- Supplied material
****************************************

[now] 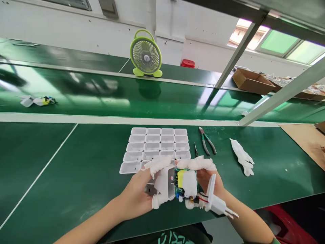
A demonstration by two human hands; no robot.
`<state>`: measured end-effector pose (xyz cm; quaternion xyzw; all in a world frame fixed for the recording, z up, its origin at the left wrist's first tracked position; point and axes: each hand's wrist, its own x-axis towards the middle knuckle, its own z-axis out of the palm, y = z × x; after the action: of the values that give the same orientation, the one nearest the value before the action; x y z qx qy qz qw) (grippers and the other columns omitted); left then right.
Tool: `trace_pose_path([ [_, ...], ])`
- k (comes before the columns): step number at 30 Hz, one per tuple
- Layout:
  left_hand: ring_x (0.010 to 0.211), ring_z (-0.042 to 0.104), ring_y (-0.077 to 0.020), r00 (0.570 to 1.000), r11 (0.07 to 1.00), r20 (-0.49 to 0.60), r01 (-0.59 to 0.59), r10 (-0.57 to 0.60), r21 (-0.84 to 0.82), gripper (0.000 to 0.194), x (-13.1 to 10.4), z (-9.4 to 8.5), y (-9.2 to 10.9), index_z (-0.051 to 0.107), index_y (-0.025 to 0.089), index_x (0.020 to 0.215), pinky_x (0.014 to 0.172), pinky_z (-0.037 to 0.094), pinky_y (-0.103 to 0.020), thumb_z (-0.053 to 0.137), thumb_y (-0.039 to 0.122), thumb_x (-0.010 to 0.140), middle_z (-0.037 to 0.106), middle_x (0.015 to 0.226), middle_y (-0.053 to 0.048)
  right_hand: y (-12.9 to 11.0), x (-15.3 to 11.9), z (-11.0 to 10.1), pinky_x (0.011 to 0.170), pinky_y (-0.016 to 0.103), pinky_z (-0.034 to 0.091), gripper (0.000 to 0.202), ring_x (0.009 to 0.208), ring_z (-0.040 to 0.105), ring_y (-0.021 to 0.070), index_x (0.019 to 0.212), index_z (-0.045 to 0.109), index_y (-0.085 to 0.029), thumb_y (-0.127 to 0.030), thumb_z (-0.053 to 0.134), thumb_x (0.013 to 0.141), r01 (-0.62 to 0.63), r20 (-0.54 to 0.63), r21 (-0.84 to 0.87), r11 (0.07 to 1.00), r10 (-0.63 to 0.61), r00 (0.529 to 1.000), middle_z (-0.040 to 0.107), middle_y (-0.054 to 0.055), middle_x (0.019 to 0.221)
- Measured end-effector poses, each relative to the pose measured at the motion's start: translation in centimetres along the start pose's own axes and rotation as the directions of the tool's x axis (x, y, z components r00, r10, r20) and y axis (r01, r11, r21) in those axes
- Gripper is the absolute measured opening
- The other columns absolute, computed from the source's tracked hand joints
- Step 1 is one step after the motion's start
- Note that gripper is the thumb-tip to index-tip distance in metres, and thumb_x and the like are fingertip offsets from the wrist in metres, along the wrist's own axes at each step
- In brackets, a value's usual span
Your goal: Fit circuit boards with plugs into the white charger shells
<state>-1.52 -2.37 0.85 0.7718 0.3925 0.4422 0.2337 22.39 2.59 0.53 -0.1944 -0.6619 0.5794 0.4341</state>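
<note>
In my left hand is a white plastic adapter housing, gripped between thumb and fingers with its open side facing right. My right hand is closed around a circuit board with yellow and white parts, its left end at the housing's mouth. How far the board reaches inside I cannot tell. Red and black wires join the board to a white two-pin plug cap, which hangs tilted by my right palm. White coverings wrap several fingertips of both hands. Behind them lies a white compartment tray, partly hidden.
Green-handled cutters, a thin dark tool and a white glove lie to the right. Beyond the white rail, another board assembly rests on a glossy green belt. A fan and cardboard box stand behind.
</note>
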Motion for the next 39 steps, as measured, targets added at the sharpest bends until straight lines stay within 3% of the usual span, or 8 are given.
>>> trace_pose_path([
  [3,0.099,0.075,-0.0245,1.0,1.0,-0.011,-0.026,0.026,0.006,0.068,0.1,0.2,-0.1,0.031,0.028,0.16,0.085,0.064,-0.036,0.061,0.038,0.1,0.071,0.126,-0.015,-0.5,0.3,0.1,0.111,0.056,0.052,0.062,0.122,0.069,0.0348,0.133,0.06,-0.029,-0.047,0.086,0.08,0.139,0.057,-0.029,0.99,-0.138,0.989,0.071,0.016,0.124],
  [5,0.103,0.075,-0.0258,0.999,0.999,-0.024,-0.027,0.027,0.017,0.07,-0.1,0.3,-0.2,0.031,0.027,0.161,0.088,0.064,-0.038,0.063,0.039,0.099,0.071,0.127,-0.015,-0.9,0.6,0.1,0.11,0.054,0.053,0.063,0.121,0.07,0.0338,0.137,0.059,-0.03,-0.04,0.086,0.081,0.157,0.07,-0.059,0.986,-0.152,0.986,0.072,0.015,0.123],
  [10,0.115,0.071,-0.0289,0.999,1.0,-0.043,-0.007,0.008,0.015,0.074,-0.4,0.3,-0.3,0.033,0.029,0.161,0.089,0.064,-0.039,0.068,0.033,0.095,0.069,0.13,-0.014,-1.3,1.1,0.4,0.111,0.053,0.052,0.057,0.123,0.069,0.034,0.142,0.057,-0.031,-0.041,0.077,0.089,0.181,0.072,-0.065,0.981,-0.176,0.982,0.073,0.015,0.122],
  [19,0.112,0.071,-0.0265,1.0,1.0,-0.02,-0.02,0.02,-0.007,0.077,0.1,-0.2,0.1,0.032,0.029,0.161,0.085,0.062,-0.032,0.069,0.03,0.094,0.071,0.127,-0.012,-2.0,1.5,0.7,0.108,0.051,0.056,0.06,0.122,0.07,0.0315,0.146,0.054,-0.04,-0.04,0.077,0.09,0.158,0.09,-0.17,0.973,-0.144,0.985,0.074,0.008,0.125],
  [24,0.115,0.07,-0.0283,1.0,0.999,-0.014,-0.022,0.022,-0.028,0.076,0.0,-0.2,0.0,0.034,0.028,0.16,0.086,0.061,-0.034,0.071,0.031,0.093,0.07,0.129,-0.014,-1.7,1.2,0.5,0.104,0.048,0.06,0.066,0.12,0.072,0.0322,0.145,0.055,-0.035,-0.036,0.082,0.085,0.146,0.08,-0.229,0.962,-0.131,0.988,0.073,0.01,0.129],
  [30,0.096,0.071,-0.0229,0.999,0.998,0.005,-0.038,0.037,0.04,0.071,0.0,-0.6,0.1,0.035,0.027,0.159,0.073,0.06,-0.027,0.067,0.031,0.096,0.073,0.106,-0.009,-2.1,1.1,0.3,0.1,0.044,0.062,0.058,0.117,0.073,0.0304,0.143,0.058,-0.033,-0.037,0.078,0.088,0.151,0.079,-0.267,0.952,-0.135,0.988,0.074,0.01,0.129],
  [35,0.102,0.071,-0.0243,0.999,0.996,0.016,-0.047,0.046,0.072,0.071,-0.1,-0.6,0.1,0.034,0.025,0.158,0.078,0.061,-0.03,0.064,0.024,0.095,0.071,0.12,-0.013,-2.5,1.2,0.3,0.098,0.043,0.063,0.057,0.113,0.075,0.0308,0.142,0.061,-0.029,-0.034,0.079,0.088,0.167,0.068,-0.267,0.949,-0.154,0.986,0.075,0.011,0.125],
  [39,0.108,0.071,-0.0267,0.999,0.996,0.017,-0.046,0.045,0.072,0.074,0.0,-0.6,0.1,0.033,0.025,0.159,0.082,0.062,-0.032,0.066,0.021,0.092,0.071,0.124,-0.014,-2.4,1.1,0.5,0.099,0.045,0.063,0.059,0.115,0.074,0.0317,0.142,0.061,-0.032,-0.033,0.081,0.086,0.136,0.055,-0.219,0.966,-0.127,0.99,0.075,0.01,0.126],
])
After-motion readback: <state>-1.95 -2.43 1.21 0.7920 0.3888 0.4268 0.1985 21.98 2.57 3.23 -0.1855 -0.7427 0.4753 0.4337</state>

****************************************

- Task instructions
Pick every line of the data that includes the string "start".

- Response
- Measured end-effector poses, each relative to the pose measured at the motion's start: translation in centimetres along the start pose's own axes and rotation as the directions of the tool's x axis (x, y, z components r00, r10, r20) and y axis (r01, r11, r21) in those axes
- Step 1 is one step after the motion's start

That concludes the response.